At only 2.8 light years away, life is toast.

Most scientists believe that the minimum safe distance from a super nova would be around 200 light years away. As close as you're talking, it's probable that the energy release would sterilise any planets around your star system, so life (if it was forming or had formed) no longer exists.

From a practical perspective, what happens to the rest of the solar system artefacts (the suns and the planets) is kind of irrelevant as there is no-one on these planets to see it; even visitors would find these planets barren and hostile, for instance. I suspect that the energy release would strip the atmospheres away from the planets in the first instance, and while they may reform over time, this puts some pretty severe limits on life reforming as well. As for the stars, it's likely that they will also be impacted, but it's unclear as to how. At that distance, the material and energy released could easily disrupt a star and cause massive coronal mass ejections (CMEs) that in turn would cook any planets close in that may have otherwise survived the super nova. While it's possible that a star could be disrupted by having a large percentage of its gases stripped away this is unlikely because of the local gravity well and magnetosphere it generates.

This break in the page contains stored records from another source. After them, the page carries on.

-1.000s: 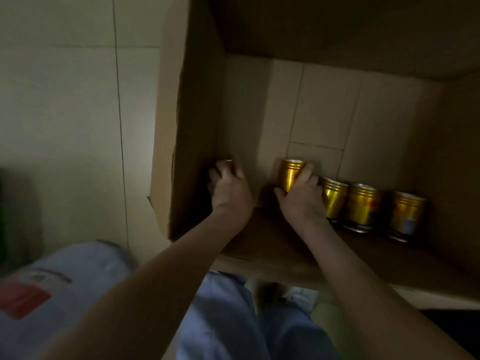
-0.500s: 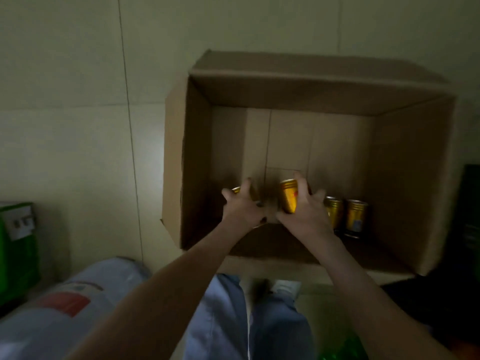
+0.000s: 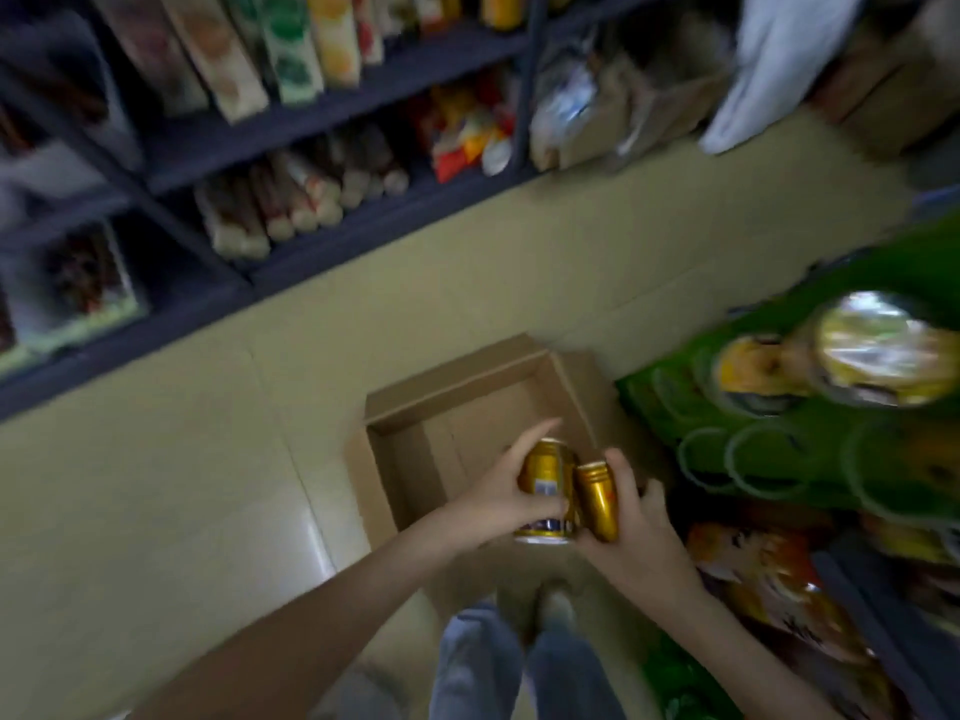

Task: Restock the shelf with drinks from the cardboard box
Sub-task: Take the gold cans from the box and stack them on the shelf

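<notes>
Both hands over cardboard box (image 3: 410,459) on floor (image 3: 182,485). Left hand (image 3: 493,498) grips gold can (image 3: 548,480), index finger straight. Right hand (image 3: 644,543) grips second gold can (image 3: 597,504), fingers (image 3: 621,470) curled round it. Cans near upright, side by side, touching. Dark shelf (image 3: 322,122) lies up-left, well apart, nearer left hand. Green rack (image 3: 779,459) just beside right hand, could obstruct swing.

This is a small shop, a grocery aisle by the look of it: dark metal shelving (image 3: 332,122) packed with rows of tall cartons (image 3: 291,49), rolled packets (image 3: 291,205) and snack bags (image 3: 462,142), a green display rack (image 3: 769,459) of foil-lidded tubs (image 3: 878,350) opposite, and an open cardboard box (image 3: 410,459) on the tiled floor (image 3: 156,511).
</notes>
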Demonstrator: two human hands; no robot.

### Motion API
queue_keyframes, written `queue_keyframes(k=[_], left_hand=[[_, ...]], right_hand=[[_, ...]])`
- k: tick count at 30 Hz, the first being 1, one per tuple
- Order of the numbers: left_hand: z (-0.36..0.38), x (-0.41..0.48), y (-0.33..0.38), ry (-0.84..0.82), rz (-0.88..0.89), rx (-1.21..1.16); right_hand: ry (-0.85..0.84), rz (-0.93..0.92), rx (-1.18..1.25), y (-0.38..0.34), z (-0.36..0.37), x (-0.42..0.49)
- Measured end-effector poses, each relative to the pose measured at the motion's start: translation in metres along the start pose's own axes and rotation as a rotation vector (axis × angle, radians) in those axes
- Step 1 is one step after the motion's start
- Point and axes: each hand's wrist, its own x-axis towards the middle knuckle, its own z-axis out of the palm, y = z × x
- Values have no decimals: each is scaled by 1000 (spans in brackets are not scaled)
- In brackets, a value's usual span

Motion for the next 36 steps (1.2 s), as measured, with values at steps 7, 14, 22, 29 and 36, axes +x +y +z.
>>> queue_keyframes(k=[7,14,22,29,36], left_hand=[[119,-71,65,-215,113,218],[312,-143,43,-431,226,387],[564,-235,40,-825,360,491],[738,-310,76,-1003,490,347],[853,-341,104,-1111,708,329]], right_hand=[[238,47,295,61,-64,-162],[463,122,495,199,-73,-355],[865,264,595,327,-110,-574],[1273,254,637,390,-170,-712],[1435,96,573,442,-221,-795]])
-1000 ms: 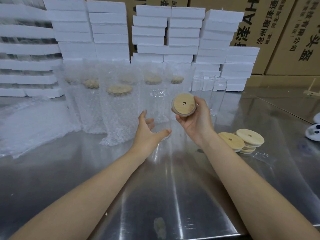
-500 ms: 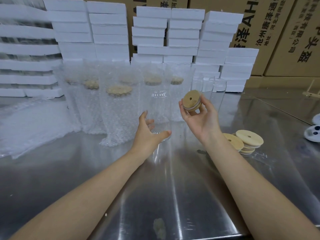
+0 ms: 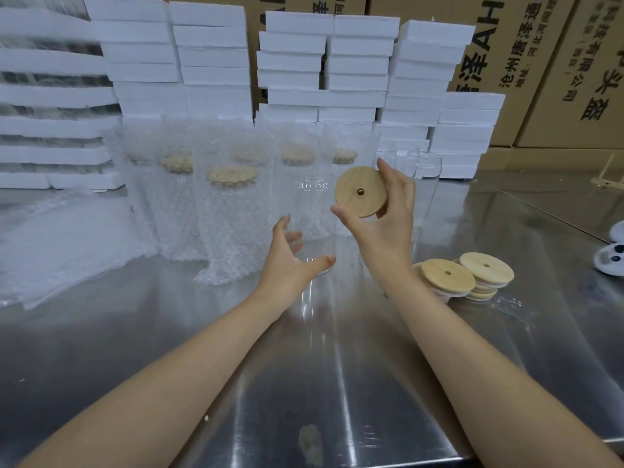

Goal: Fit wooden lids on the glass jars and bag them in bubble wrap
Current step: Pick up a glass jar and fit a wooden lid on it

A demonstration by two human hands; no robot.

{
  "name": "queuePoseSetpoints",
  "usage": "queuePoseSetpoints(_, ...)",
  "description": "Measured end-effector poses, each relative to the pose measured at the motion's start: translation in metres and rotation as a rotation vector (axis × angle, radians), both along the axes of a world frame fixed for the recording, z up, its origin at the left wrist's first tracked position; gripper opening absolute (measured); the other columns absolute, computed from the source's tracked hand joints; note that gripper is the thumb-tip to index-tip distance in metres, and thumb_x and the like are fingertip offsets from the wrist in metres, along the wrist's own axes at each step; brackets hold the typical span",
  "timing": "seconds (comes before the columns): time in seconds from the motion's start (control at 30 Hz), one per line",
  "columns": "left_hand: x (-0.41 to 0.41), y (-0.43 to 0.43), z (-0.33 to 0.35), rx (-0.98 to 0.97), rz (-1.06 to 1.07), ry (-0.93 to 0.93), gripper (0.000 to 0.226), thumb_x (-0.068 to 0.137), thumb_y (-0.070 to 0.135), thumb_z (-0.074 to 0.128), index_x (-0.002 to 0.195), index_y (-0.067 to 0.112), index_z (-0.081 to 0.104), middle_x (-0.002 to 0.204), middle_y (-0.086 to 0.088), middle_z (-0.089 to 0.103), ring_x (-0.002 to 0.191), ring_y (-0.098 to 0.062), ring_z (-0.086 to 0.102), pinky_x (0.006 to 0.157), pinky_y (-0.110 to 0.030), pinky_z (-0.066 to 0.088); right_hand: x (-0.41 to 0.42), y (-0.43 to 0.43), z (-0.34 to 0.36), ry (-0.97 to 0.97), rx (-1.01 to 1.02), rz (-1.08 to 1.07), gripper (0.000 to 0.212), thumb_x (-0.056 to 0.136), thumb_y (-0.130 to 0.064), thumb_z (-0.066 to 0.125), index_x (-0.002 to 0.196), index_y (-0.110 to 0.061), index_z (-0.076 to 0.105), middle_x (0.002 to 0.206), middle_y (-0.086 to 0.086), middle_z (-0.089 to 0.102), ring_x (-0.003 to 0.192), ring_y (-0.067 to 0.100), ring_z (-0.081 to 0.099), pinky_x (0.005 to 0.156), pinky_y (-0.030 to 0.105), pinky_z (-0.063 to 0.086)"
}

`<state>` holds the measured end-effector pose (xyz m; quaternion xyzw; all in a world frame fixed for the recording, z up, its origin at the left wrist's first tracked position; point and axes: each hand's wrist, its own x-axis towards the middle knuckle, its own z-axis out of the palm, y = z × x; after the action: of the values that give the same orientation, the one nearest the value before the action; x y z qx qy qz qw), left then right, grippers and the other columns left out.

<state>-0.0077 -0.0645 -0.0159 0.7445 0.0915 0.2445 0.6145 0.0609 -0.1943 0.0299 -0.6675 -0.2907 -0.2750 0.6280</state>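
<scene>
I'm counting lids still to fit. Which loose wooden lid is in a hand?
The wooden lid pinched in the right hand, raised on edge, hole toward the camera. The other loose lids lie flat in stacks on the table.

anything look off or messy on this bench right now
Nothing looks spilled or broken. Two small things: the loose lids right of the right hand lie in slumped, overlapping stacks, and a dull smudge marks the steel table near its front edge.

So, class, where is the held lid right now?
Head view, right of centre: the lid is pinched in the right hand, beside the unlidded jar.
</scene>
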Motion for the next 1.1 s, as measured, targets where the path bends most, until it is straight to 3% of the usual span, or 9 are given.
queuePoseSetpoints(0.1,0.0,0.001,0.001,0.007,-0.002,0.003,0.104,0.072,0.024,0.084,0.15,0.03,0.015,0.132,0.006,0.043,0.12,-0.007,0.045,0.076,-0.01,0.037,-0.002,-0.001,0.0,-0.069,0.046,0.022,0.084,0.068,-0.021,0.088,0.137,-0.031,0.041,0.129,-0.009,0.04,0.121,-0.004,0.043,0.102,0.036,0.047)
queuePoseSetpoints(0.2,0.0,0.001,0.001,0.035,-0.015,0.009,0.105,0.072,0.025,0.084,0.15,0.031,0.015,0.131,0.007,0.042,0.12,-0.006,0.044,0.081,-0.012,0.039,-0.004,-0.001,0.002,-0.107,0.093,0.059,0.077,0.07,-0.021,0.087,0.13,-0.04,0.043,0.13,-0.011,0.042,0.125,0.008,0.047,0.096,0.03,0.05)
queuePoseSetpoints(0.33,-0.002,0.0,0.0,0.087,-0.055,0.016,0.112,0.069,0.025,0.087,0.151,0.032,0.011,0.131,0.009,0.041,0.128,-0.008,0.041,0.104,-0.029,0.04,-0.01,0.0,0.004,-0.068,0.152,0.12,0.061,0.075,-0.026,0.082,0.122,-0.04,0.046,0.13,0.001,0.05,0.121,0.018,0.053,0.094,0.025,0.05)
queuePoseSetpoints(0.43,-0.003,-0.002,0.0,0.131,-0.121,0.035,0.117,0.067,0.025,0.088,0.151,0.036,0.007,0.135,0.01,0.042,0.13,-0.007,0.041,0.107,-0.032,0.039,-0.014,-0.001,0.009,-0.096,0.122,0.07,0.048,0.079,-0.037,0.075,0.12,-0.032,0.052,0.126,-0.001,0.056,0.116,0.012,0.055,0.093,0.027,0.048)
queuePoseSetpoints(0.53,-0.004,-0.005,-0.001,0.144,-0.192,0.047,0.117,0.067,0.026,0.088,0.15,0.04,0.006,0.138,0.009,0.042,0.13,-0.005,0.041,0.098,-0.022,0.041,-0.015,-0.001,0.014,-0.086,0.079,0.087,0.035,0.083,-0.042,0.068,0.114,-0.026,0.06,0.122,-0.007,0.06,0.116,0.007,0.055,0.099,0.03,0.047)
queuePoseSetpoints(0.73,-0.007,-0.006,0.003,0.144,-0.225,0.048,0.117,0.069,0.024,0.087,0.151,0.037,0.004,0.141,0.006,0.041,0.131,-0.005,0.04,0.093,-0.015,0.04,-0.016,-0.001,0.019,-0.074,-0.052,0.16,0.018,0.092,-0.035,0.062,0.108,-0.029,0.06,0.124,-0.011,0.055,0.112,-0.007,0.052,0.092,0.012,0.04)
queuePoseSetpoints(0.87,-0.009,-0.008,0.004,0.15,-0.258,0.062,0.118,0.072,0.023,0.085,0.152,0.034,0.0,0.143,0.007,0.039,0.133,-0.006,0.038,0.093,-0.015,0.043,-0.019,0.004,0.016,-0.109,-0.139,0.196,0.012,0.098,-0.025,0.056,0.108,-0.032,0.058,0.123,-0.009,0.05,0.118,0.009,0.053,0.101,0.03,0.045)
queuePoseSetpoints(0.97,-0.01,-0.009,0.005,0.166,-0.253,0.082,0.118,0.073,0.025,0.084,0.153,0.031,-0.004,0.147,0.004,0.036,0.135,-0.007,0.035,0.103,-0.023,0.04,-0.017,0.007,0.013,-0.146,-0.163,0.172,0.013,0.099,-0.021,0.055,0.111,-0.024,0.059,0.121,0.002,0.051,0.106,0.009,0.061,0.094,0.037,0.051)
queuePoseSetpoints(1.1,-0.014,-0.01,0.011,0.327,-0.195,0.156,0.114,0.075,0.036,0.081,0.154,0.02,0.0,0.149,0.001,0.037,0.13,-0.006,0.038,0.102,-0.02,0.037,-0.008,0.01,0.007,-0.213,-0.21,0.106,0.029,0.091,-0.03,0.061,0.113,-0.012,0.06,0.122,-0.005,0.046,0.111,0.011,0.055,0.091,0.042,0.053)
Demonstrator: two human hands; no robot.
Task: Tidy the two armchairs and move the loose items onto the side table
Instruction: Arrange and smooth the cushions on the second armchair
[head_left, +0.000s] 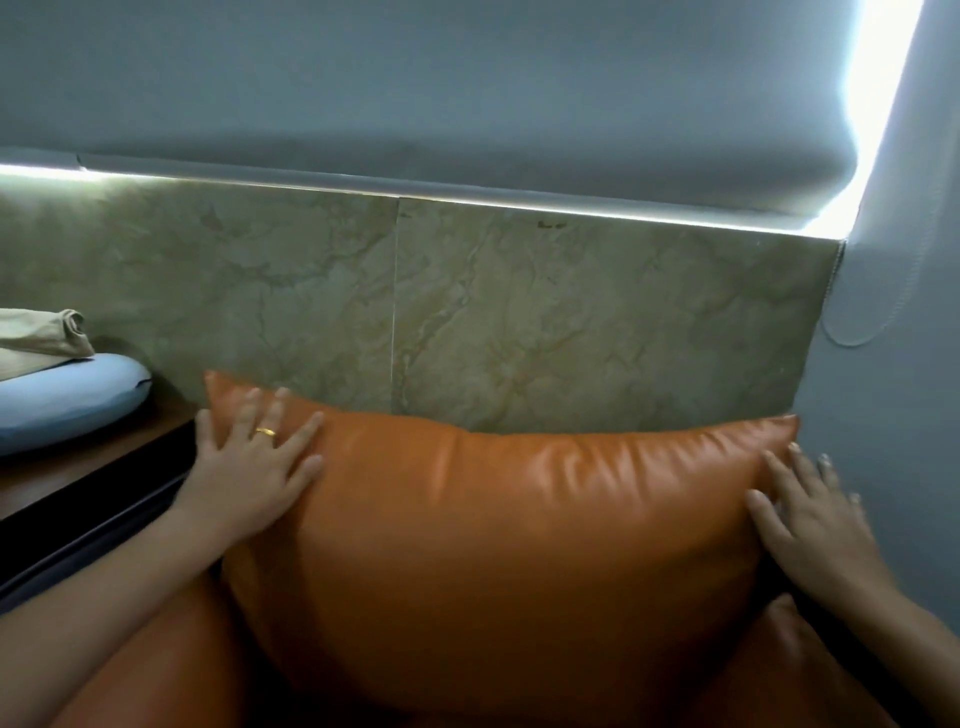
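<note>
Orange cushion, perhaps leather, under hands

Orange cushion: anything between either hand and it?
Nothing visible stands between them. The left hand lies flat on the orange cushion near its upper left corner, and the right hand lies flat against its right edge. Both touch the leather directly.

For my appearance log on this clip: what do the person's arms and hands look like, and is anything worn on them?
The left forearm and right forearm are bare: no sleeves, gloves or watch in view. The left hand wears a plain gold ring on one finger. The right hand shows no jewellery; its nails look pale.
</note>
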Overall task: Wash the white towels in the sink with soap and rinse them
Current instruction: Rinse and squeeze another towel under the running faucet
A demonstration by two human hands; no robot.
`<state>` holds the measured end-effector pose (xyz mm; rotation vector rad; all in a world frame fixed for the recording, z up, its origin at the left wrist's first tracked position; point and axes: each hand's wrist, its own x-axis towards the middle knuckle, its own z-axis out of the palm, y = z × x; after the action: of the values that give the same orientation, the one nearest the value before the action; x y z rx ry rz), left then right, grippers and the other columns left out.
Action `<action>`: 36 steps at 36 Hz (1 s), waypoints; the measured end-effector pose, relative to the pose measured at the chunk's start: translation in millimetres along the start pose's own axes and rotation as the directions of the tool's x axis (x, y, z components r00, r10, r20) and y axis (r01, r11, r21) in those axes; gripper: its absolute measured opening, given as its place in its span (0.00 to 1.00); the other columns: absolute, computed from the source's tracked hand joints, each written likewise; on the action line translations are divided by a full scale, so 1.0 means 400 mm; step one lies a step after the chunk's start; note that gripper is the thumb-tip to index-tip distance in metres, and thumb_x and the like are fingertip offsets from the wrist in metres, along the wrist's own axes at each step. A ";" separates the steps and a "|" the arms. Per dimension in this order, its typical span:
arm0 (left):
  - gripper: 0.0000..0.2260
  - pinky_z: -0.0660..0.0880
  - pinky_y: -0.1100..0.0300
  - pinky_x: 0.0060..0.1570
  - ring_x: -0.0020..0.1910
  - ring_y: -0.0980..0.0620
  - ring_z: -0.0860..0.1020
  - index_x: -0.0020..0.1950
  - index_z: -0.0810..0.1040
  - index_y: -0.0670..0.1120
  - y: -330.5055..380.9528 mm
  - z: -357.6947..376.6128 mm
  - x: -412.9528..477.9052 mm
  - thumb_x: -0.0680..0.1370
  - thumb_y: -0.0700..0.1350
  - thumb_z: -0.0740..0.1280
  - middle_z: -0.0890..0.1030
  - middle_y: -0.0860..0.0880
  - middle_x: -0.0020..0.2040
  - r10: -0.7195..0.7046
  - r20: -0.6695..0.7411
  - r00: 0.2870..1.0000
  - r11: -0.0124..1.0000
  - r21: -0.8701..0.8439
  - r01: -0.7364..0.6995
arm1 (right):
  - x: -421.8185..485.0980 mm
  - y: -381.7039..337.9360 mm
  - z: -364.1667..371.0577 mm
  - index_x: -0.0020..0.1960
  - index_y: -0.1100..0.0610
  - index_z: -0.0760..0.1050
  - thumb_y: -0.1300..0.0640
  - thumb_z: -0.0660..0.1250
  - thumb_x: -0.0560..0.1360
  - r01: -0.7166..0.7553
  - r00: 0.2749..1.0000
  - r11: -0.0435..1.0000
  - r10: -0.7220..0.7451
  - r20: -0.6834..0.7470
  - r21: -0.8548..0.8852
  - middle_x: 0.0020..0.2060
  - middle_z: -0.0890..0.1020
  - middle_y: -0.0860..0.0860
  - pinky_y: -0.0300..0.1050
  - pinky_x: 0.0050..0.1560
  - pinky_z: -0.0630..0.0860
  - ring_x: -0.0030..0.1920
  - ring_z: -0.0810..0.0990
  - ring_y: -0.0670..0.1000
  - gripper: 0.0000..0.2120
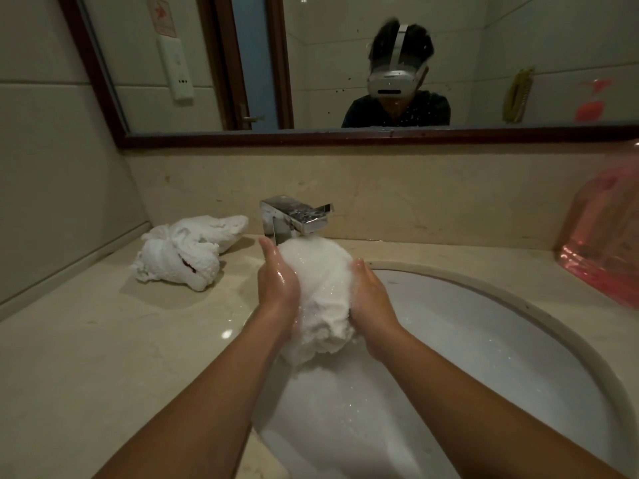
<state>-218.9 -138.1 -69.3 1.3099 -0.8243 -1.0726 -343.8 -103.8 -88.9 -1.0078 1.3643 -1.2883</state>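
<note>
A bunched, wet white towel point(321, 295) is held over the white sink point(501, 340), its top right under the chrome faucet spout point(297, 217). My left hand point(276, 281) grips its left side and my right hand point(373, 302) grips its right side; both are wet and press inward. Water droplets and foam speckle the towel and basin. A second white towel point(186, 252), twisted and crumpled, lies on the beige counter to the left of the faucet.
A pink translucent plastic bag point(608, 243) sits on the counter at the right, near the sink rim. A framed mirror point(345, 63) hangs above the backsplash and reflects a person wearing a headset. The tiled wall closes the left side.
</note>
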 end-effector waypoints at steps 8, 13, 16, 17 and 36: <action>0.35 0.73 0.59 0.43 0.41 0.53 0.76 0.57 0.79 0.47 -0.011 -0.005 0.016 0.83 0.73 0.45 0.79 0.50 0.44 0.037 -0.050 0.998 0.998 -0.053 -0.040 | 0.008 -0.005 0.006 0.78 0.48 0.72 0.31 0.50 0.84 -0.020 0.999 0.999 0.021 0.027 -0.039 0.75 0.76 0.51 0.60 0.76 0.70 0.75 0.74 0.57 0.32; 0.62 0.77 0.41 0.68 0.62 0.44 0.82 0.73 0.77 0.49 -0.033 0.000 0.013 0.57 0.90 0.46 0.84 0.47 0.63 0.026 -0.031 0.999 0.998 -0.063 -0.028 | 0.027 0.023 0.030 0.77 0.41 0.72 0.09 0.54 0.60 -0.056 0.981 0.998 0.050 0.188 0.024 0.73 0.79 0.49 0.62 0.77 0.69 0.74 0.76 0.56 0.56; 0.62 0.76 0.42 0.69 0.65 0.43 0.82 0.73 0.78 0.50 -0.031 0.000 0.009 0.55 0.91 0.49 0.84 0.47 0.64 0.000 0.057 0.998 0.998 -0.060 0.003 | 0.039 0.042 0.031 0.76 0.36 0.71 0.11 0.62 0.60 -0.044 0.972 0.993 0.017 0.234 0.109 0.71 0.80 0.46 0.60 0.76 0.71 0.72 0.78 0.54 0.51; 0.56 0.77 0.43 0.69 0.64 0.43 0.82 0.71 0.79 0.49 -0.021 0.004 -0.005 0.62 0.89 0.50 0.85 0.45 0.62 -0.022 0.094 0.995 0.995 -0.092 0.031 | 0.039 0.041 0.026 0.76 0.37 0.70 0.12 0.65 0.60 -0.035 0.972 0.992 0.006 0.236 0.121 0.70 0.80 0.47 0.59 0.75 0.72 0.70 0.79 0.54 0.51; 0.44 0.78 0.45 0.67 0.62 0.37 0.83 0.64 0.83 0.42 -0.002 0.018 -0.033 0.80 0.75 0.43 0.85 0.36 0.61 -0.191 0.401 0.896 0.975 -0.029 0.221 | 0.087 0.040 -0.048 0.74 0.51 0.76 0.45 0.75 0.77 -0.056 0.992 0.894 -0.002 0.129 0.445 0.63 0.85 0.57 0.66 0.60 0.83 0.58 0.87 0.61 0.27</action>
<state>-229.8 -128.2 -67.8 1.1496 -0.9462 -1.5597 -368.3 -132.6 -108.9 -0.7306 0.9184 -1.4090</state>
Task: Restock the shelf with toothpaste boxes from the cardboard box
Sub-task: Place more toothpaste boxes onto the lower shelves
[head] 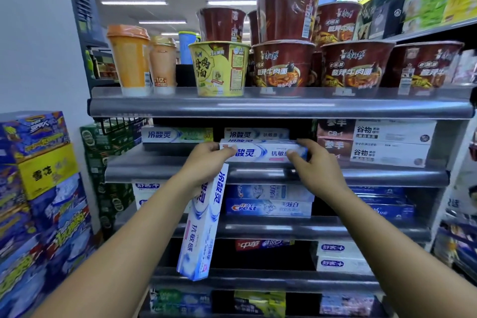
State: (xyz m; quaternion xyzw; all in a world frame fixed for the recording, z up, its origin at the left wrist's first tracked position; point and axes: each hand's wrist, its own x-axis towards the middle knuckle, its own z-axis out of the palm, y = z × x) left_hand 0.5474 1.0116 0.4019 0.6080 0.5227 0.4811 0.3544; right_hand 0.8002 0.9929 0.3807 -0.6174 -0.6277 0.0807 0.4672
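risk first: the left hand [206,160] is doing two jobs at once. it is clamping the upper end of a spare box [204,224] of toothpaste against the palm while its fingertips are steadying the left end of the front box [263,153]. the spare box is hanging nearly vertical, most of its length dangling below the hand in front of the lower shelves, so any loosening of the fingers to nudge the front box is likely letting it slide out and drop; judgement, not observed. second risk: the front box is lying level along the shelf lip [258,175], and pushing it back unevenly is likely skewing it or shoving the stacked boxes [255,134] sitting just behind it. the right hand [315,162] is pinching the right end of the front box, thumb on the face, fingers curling over the top edge. so the front box is spanning between the two hands, gripped at both ends, middle bare and label facing out; the spare box is sitting under the left palm only, held at one end. a green-striped box [175,135] is resting to the left on the same shelf, apart from the hands. the cardboard box is not showing in view. noodle cups [284,67] are standing on the shelf above, well apart from the hands.
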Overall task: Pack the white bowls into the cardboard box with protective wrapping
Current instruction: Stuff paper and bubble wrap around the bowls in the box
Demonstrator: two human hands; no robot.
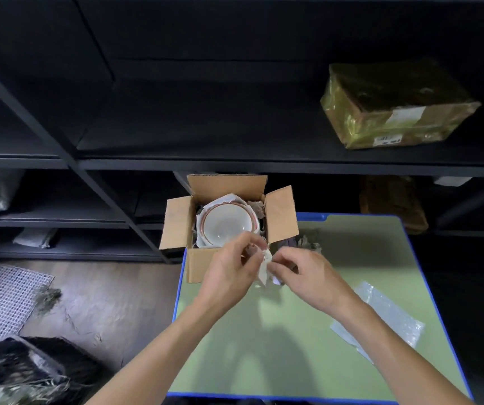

But the thing is, EVERYTHING about a supernova is big. It's hard to conceive of an explosion on that scale and properly understand it. At that range, some stars may well be destroyed but it's important to note that most stars in the core of our galaxy are probably that close to each other and supernovae would have to have gone off many times in that region in the past, and the stars are still shining (or at least their light is still reaching us). So, it's possible that the celestial bodies of your solar system may survive in some form. But life on the other hand at that range is done for.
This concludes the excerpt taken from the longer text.